Gerald Cannon, l’ultimo contrabbassista di Elvin Jones dal vivo al Bistro Del Teatro Out Off di Milano

Domenica 17 maggio, alle ore 19, presso il Bistrot del Teatro Out Off (viale Mac Mahon, 16 – ingresso … – Info: 02 3943 6960) Gerald Cannon, l’ultimo contrabbassista di Elvin Jones, suonerà dal vivo insieme a Tony Arco, alla batteria, e Stefano Sernagiotto, al sax tenore.

Il trio nasce dall’incontro tra Gerald Cannon, contrabbassista jazz di fama internazionale, e Tony Arco, batterista jazz tra i migliori in Italia, accomunati dalla passione per la musica di John Coltrane. Gerald Cannon è stato l’ultimo bassista a suonare con Elvin Jones, il grande batterista di Coltrane. Al momento Gerald fa parte del trio di Mccoy Tyner, pianista di Coltrane. A loro si unisce il sax tenore Stefano Sernagiotto che collabora con Tony Arco e che ha le stesse radici musicali.
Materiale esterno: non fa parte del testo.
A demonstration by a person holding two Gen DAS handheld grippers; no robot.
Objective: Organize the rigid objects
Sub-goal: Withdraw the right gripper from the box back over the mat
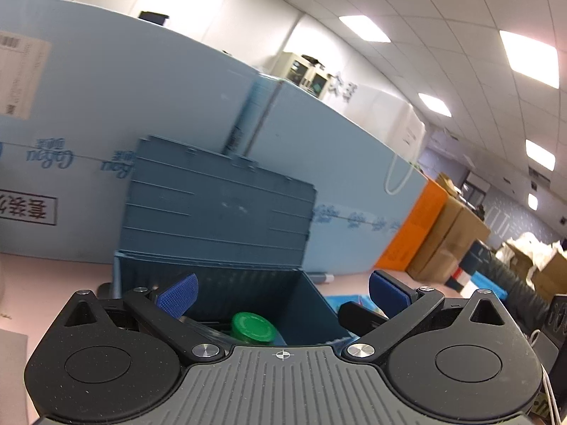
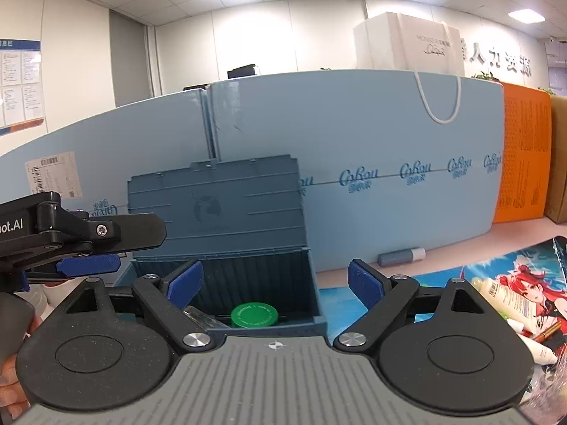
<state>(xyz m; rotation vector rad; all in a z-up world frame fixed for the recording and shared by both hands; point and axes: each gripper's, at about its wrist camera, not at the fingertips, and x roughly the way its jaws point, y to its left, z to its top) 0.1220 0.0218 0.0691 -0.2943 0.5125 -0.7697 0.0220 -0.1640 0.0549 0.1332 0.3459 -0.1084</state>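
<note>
Looking through left wrist view: left gripper (image 1: 281,292) hovered over blue storage box (image 1: 219,283), jaws spread wide, nothing between them. Lid (image 1: 216,202) stood propped against light-blue foam panel (image 1: 336,163), likely to keep the opening free for drops. Green-capped jar (image 1: 253,327) lay inside the box, apparently already sorted.

Switching to right wrist view: right gripper (image 2: 274,281) also faced the box (image 2: 255,276), jaws wide apart, empty. Green cap (image 2: 254,315) sat near the front wall inside. Left gripper (image 2: 88,264) showed side-on at left. Tubes (image 2: 496,288) and a pen (image 2: 547,333) lay on the printed mat (image 2: 443,276) to the right on the pink tabletop (image 2: 531,237), probably next to collect.
</note>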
GERALD CANNON, nato nel Wisconsin (Racine) nel 1958, ha iniziato all’età di 12 anni a suonare il basso elettrico, per poi appassionarsi al contrabbasso, e trasferitosi nel 1988 a New York, ha cominciato a suonare con i più grandi jazzisti del calibro di: Art Blakey, Dexter Gordon, Cedar Walton, Billy Higgings, Jimmy Smith, Frank Foster, Jimmy Scott, Stanley Turretine, Roy Hargrove, ed il grande Elvin Jones fino al 2004. Gerald ha lavorato diversi anni con Wynton and Branford Marsalis, Pat Martino, Louis Hayes and the Cannonball Legacy         Band, Abbey Lincoln, ed in trio con McCoy Tyner, e Monty Alexander.
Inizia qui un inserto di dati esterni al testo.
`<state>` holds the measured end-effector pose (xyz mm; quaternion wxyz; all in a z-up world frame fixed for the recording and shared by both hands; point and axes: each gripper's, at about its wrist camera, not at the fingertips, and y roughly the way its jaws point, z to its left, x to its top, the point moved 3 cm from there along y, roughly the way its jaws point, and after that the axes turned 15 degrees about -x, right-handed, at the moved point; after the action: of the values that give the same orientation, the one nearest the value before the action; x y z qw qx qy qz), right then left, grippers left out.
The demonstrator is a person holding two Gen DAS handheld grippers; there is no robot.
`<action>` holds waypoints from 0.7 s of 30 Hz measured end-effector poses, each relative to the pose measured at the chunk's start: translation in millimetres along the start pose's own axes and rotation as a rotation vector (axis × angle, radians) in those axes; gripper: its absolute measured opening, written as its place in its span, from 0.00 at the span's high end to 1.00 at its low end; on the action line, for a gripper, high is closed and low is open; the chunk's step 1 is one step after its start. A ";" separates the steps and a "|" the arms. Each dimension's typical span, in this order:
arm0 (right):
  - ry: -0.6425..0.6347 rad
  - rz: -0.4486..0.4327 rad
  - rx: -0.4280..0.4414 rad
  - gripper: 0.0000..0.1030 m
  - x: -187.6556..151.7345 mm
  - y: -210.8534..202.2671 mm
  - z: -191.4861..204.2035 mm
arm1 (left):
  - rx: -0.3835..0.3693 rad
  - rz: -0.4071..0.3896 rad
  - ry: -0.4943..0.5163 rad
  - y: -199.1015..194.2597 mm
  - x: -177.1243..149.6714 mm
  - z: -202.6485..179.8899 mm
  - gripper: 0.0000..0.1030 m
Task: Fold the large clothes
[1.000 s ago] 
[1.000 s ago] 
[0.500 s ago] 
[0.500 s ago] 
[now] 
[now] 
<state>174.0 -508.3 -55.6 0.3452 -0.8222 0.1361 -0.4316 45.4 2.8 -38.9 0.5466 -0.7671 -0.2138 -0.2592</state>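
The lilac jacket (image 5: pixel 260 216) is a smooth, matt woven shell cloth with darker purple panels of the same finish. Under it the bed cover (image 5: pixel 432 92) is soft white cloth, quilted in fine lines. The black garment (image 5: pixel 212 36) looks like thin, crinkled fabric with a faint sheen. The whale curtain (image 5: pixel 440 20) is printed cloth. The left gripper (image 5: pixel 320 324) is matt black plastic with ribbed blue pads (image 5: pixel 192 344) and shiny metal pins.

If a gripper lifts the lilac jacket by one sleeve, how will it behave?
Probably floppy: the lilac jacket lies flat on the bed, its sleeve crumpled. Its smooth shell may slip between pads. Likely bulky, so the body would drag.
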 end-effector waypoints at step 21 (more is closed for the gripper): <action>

TONY ARCO, nato a Milano nel 1965, inizia lo studio dello strumento all’eta’ di tredici anni sotto la guida del Maestro Lucchini. Al suo rientro in Italia nel 1992, dopo gli studi di perfezionamento negli USA, Tony riprende il circuito professionale milanese, esibendosi con Gigi Cifarelli, Mario Rusca, Antonio Farao’. II 1995 segna l’importante incontro con Enrico Intra e Franco Cerri che gli offrono la cattedra di docente presso la prestigiosa Scuola Civica di Jazz a Milano, e di direttore del gruppo di percussionisti Time Percussion. Tony e’ considerato unanimemente un punto di riferimento della didattica oltre ad essere coinvolto in collaborazioni artistiche ai massimi livelli del jazz italiano ed internazionale. Le collaborazioni concertistiche includono tra gli altri Mark Murphy, Bobby Watson, Kenny Barron, Charles Tolliver, Tony Scott, Dave Liebman, James Newton, Carl Anderson, Enrico Pieranunzi, Franco D’Andrea, Enrico Rava, Paolo Fresu, Franco Ambrosetti, Roberta Gambarini, Rachel Gould, Sarah Jane Morris, Bob Mover, Irio De Paula, Marcus Stockhausen, Gianluigi Trovesi, Joe Fonda, Emil Richards, Bob Mintzer.

STEFANO SERNAGIOTTO, nato nel 1971, inizia a 18 anni le lezioni di sax con Michele Bozza e poi con Michael Rosen. Dal 1992 inizia a far parte delle sezione fiati dei gruppi Vallanzaska, Bluesatisfaction e Casino Royale. Nel 1995 forma il suo primo quartetto jazz con Alessio Pacifico alla batteria, Alessandro Stufano alla chitarra e Lino Assenza al basso, suonando un repertorio jazz/fusion sull’onda di Mike Stern, Bob Berg e Michael Brecker.

Suona in seguito con varie formazioni jazz tra cui Latin Jazz Ensamble, Gianluca Alberti (b) e Tommy Bradascio (ds), Gin Hammonds trio format da Niccolo’ Cattaneo (hammond) e Vittorio Sicbaldi (ds). Nel 2013 si presenta sulla scena jazz italiana con il suo primo disco Tenor Exit, realizzato in trio con Luca Garlascelli al contrabbasso e Massimo Pintori alla batteria. Sernagiotto, con Tenor Exit, ha dimostrato di avere coraggio, suonando e improvvisando avendo, come unico supporto, una struttura ritmica essenziale. Sassofonista dal suono caldo e materico, si è buttato a capofitto nel mondo di Rollins e Coltrane. Dal 2014 ha una formazione jazz con Marco Vaggi al contrabbasso, Luciano Zadro alla chiatarra e Tony Arco alla batteria.